200-walles-kotraCo-créateur du FIFO, Wallès Kotra porte un regard positif sur cette édition 2015 et celles à venir. L’homme souligne l’importance des échanges entre professionnels et festivaliers et se félicite de voir un public de plus en plus nombreux.

 

Que pensez-vous des primés 2015 ?

 

Le choix est crédible. Le jury a primé deux regards différents : la manière de voir la mort et celle de voir l’autre. Les sujets ne sont pas faciles et importants, le cinéma les traite et les porte. C’est un palmarès et un festival qui s’inscrit bien dans l’air du temps de l’Océanie.

 

Quel bilan feriez-vous de cette édition 2015 ?

 

J’ai participé de manière attentive au colloque du numérique . C’était très intéressant car pour la première fois des îles comme le Tonga et Wallis et Futuna étaient présentes. Pendant ce festival, il y a eu un accord de partenariat entre Outremer 1ère et ABC. Il y a à la fois le paysage et les acteurs du numérique présents mais aussi des accords stratégiques qui sont signés. Ces deux chaînes sont les plus grandes dans le paysage audiovisuel public océanien. C’est très intéressant car il se passe des choses. Et, pour la première fois, les professionnels ne se sont pas contentés de parler du numérique mais ont essayé de comprendre la révolution numérique. Il est fascinant de voir comment le FIFO s’adapte à ces nouveaux créneaux et ces nouveaux visages. On doit garder l’esprit FIFO et mettre en avant le côté formel mais aussi informel comme ces échanges entre les professionnels et les festivaliers. Le public est aussi très important au FIFO.

 

Justement qu’est ce que vous pouvez me dire sur le public de ce FIFO 2015 ?
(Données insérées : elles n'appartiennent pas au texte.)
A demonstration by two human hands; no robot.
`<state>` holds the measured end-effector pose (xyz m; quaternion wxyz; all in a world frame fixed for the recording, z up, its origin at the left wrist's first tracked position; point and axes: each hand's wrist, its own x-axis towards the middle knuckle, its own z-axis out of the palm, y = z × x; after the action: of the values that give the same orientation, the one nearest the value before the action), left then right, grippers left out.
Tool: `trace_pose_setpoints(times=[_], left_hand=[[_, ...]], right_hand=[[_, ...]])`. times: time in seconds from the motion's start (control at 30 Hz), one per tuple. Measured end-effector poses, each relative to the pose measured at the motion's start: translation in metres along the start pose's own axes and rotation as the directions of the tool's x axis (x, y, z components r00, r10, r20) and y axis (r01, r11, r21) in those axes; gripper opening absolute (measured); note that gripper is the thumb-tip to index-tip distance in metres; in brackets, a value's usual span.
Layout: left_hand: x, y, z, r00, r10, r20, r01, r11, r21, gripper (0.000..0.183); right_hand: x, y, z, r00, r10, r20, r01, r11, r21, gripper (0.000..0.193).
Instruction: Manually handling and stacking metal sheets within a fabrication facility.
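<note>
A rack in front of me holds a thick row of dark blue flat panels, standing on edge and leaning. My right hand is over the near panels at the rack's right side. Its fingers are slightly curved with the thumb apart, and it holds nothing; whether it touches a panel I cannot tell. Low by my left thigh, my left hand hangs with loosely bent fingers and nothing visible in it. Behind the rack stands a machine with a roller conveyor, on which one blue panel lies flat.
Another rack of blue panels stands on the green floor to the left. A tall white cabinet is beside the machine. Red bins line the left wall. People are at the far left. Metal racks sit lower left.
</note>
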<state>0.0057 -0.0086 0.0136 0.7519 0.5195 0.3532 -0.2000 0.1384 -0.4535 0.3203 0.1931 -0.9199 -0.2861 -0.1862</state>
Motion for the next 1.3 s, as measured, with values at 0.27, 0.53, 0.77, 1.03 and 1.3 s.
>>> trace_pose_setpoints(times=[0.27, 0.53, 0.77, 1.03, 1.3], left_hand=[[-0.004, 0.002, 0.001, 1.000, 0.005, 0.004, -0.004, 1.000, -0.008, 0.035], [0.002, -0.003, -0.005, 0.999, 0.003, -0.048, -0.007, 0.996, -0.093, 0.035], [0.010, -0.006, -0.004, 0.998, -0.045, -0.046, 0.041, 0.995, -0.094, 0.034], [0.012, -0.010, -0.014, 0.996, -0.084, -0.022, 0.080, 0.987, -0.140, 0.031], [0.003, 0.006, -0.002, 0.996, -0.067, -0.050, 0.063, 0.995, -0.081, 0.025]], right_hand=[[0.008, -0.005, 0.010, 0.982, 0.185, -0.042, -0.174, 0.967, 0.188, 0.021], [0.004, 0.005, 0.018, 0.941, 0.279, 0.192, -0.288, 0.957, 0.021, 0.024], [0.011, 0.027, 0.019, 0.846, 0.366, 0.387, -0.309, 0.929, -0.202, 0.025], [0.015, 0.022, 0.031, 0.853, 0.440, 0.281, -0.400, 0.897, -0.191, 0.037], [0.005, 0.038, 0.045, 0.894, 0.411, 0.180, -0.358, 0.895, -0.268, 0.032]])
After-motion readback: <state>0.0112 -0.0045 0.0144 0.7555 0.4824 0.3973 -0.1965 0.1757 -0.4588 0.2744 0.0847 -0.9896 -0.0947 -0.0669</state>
Il y a de plus en plus de diversité, le FIFO a aujourd’hui une vraie légitimité populaire. Le festival remplit les salles, on est même obligé d’en ouvrir d’autres pour que le public puisse voir les films. Le FIFO s’enracine dans le paysage polynésien. C’est un rendez-vous culturel important, à la fois utile et convivial. Et il est important de garder cet esprit !
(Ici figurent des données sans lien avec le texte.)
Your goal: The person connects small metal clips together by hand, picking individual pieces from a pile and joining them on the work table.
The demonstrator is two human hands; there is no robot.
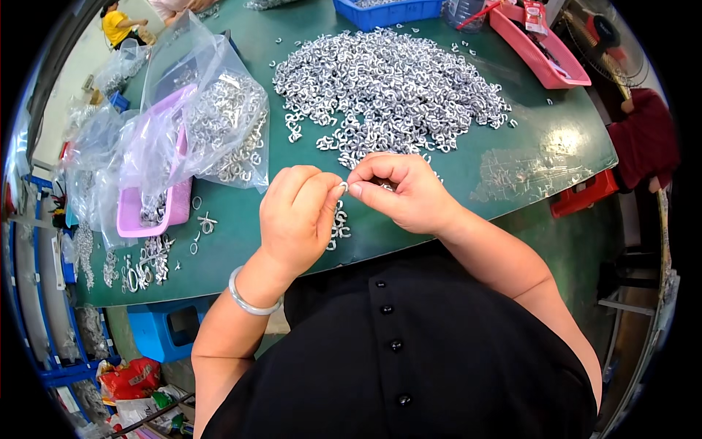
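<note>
One small silvery piece, curved: held above the green desk, pinched in the fingers of the left hand. Right hand: fingers drawn nearly together just beside it; whether it is gripped there cannot be told. One small cluster of curved pieces: laid near the desk's close edge; whether finished cannot be told. One broad heap of curved pieces: spread beyond the hands; much is judged left to be handled.
</note>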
Que pensez-vous du président du jury de cette année, Jan Kounen?

 

Jan Kounen a une très grande sensibilité, il écoute ce qu’il a dans ses tripes. Il a très vite capté le mana du pays et de la région, il a compris ce qu’on pouvait dire confusément et les non-dits. Pour l’avenir, on cherche quelqu’un comme lui qui a du cœur, un homme simple et proche des gens.